→ **TASK BRIEF**
Please repeat the entire listing verbatim and keep the pictures out.
++++++
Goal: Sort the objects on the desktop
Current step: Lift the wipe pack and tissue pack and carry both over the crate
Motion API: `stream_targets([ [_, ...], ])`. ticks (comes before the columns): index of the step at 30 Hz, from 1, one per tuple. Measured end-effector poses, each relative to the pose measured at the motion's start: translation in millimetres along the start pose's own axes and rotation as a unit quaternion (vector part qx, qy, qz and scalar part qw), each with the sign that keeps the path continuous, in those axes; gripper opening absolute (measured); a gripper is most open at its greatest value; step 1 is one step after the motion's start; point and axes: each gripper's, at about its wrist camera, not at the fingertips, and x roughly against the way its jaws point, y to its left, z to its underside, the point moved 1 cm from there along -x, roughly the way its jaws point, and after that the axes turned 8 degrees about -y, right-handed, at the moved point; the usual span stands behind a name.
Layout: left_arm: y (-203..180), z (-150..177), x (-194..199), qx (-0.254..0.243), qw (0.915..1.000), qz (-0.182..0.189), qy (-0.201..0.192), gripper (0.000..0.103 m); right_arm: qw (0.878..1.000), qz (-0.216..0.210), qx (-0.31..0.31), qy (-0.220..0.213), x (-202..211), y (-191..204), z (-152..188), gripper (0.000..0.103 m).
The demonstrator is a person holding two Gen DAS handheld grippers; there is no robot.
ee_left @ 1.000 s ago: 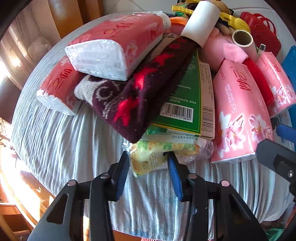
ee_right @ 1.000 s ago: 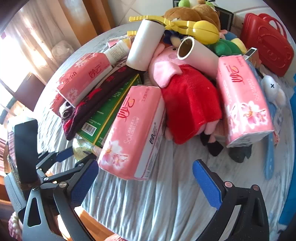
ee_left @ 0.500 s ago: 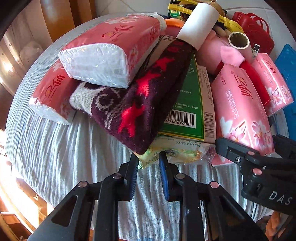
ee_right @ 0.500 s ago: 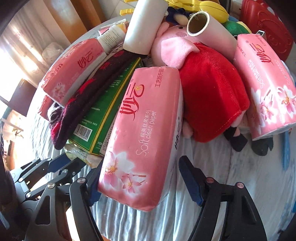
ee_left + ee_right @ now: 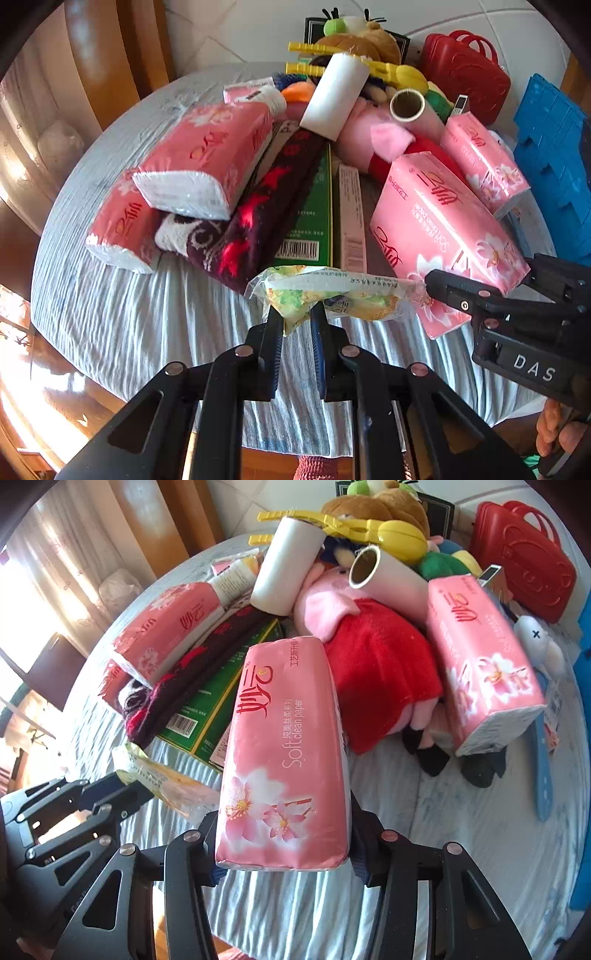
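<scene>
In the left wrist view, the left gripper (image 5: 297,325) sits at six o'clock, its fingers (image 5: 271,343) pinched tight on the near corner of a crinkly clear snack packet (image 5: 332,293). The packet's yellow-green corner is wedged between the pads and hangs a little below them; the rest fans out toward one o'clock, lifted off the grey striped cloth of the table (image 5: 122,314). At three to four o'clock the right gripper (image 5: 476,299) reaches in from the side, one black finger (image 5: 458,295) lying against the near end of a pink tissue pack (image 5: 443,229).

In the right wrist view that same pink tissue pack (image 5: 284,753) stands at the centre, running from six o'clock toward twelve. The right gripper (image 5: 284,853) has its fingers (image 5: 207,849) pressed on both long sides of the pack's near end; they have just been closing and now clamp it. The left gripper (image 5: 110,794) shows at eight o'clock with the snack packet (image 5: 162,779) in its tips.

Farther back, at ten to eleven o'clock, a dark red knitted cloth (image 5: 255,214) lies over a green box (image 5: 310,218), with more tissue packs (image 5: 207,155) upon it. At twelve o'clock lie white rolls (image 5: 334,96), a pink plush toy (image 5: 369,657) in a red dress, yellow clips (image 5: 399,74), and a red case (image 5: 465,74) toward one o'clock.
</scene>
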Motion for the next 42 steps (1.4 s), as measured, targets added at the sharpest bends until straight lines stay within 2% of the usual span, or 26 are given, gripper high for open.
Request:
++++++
→ **FINISHED TASK**
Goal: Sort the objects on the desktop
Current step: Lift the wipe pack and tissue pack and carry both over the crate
Motion API: `stream_targets([ [_, ...], ])`. ticks (comes before the columns): index of the step at 30 Hz, from 1, one per tuple. Measured end-effector poses, each relative to the pose measured at the motion's start: translation in millimetres along the start pose's own axes and rotation as a unit quaternion (vector part qx, qy, qz and scalar part qw), each with the sign that keeps the path continuous, in those axes; gripper opening absolute (measured); a gripper is most open at its greatest value; step 1 is one step after the motion's start; point and axes: each gripper's, at about its wrist camera, not at the fingertips, and x roughly against the way its jaws point, y to its left, z to its underside, the point moved 1 cm from there along -x, roughly the way its jaws point, and after that the axes turned 8 degrees about -y, right-handed, at the moved point; the usual span stands behind a name.
Layout: left_arm: y (-203..180), z (-150..177), x (-194..199), qx (-0.254..0.243), qw (0.915..1.000), qz (-0.182..0.189), qy (-0.201..0.192), gripper (0.000..0.103 m); right_arm: qw (0.878..1.000), qz (-0.216..0.210), qx (-0.31..0.31), qy (-0.220..0.213), x (-202..211), y (-191..204), z (-152..188), gripper (0.000..0.103 m).
The demonstrator is a person holding two Gen DAS handheld grippers; there is no robot.
ee_left @ 1.000 s ago: 
ee_right @ 1.000 s ago: 
ee_left @ 0.500 s ago: 
ee_right @ 0.500 s ago: 
ee_left + ee_right @ now: 
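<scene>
In the left wrist view, the left gripper (image 5: 297,325) sits at six o'clock, its fingers (image 5: 271,343) pinched tight on the near corner of a crinkly clear snack packet (image 5: 332,293). The packet's yellow-green corner is wedged between the pads and hangs a little below them; the rest fans out toward one o'clock, lifted off the grey striped cloth of the table (image 5: 122,314). At three to four o'clock the right gripper (image 5: 476,299) reaches in from the side, one black finger (image 5: 458,295) lying against the near end of a pink tissue pack (image 5: 443,229).

In the right wrist view that same pink tissue pack (image 5: 284,753) stands at the centre, running from six o'clock toward twelve. The right gripper (image 5: 284,853) has its fingers (image 5: 207,849) pressed on both long sides of the pack's near end; they have just been closing and now clamp it. The left gripper (image 5: 110,794) shows at eight o'clock with the snack packet (image 5: 162,779) in its tips.

Farther back, at ten to eleven o'clock, a dark red knitted cloth (image 5: 255,214) lies over a green box (image 5: 310,218), with more tissue packs (image 5: 207,155) upon it. At twelve o'clock lie white rolls (image 5: 334,96), a pink plush toy (image 5: 369,657) in a red dress, yellow clips (image 5: 399,74), and a red case (image 5: 465,74) toward one o'clock.
</scene>
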Motion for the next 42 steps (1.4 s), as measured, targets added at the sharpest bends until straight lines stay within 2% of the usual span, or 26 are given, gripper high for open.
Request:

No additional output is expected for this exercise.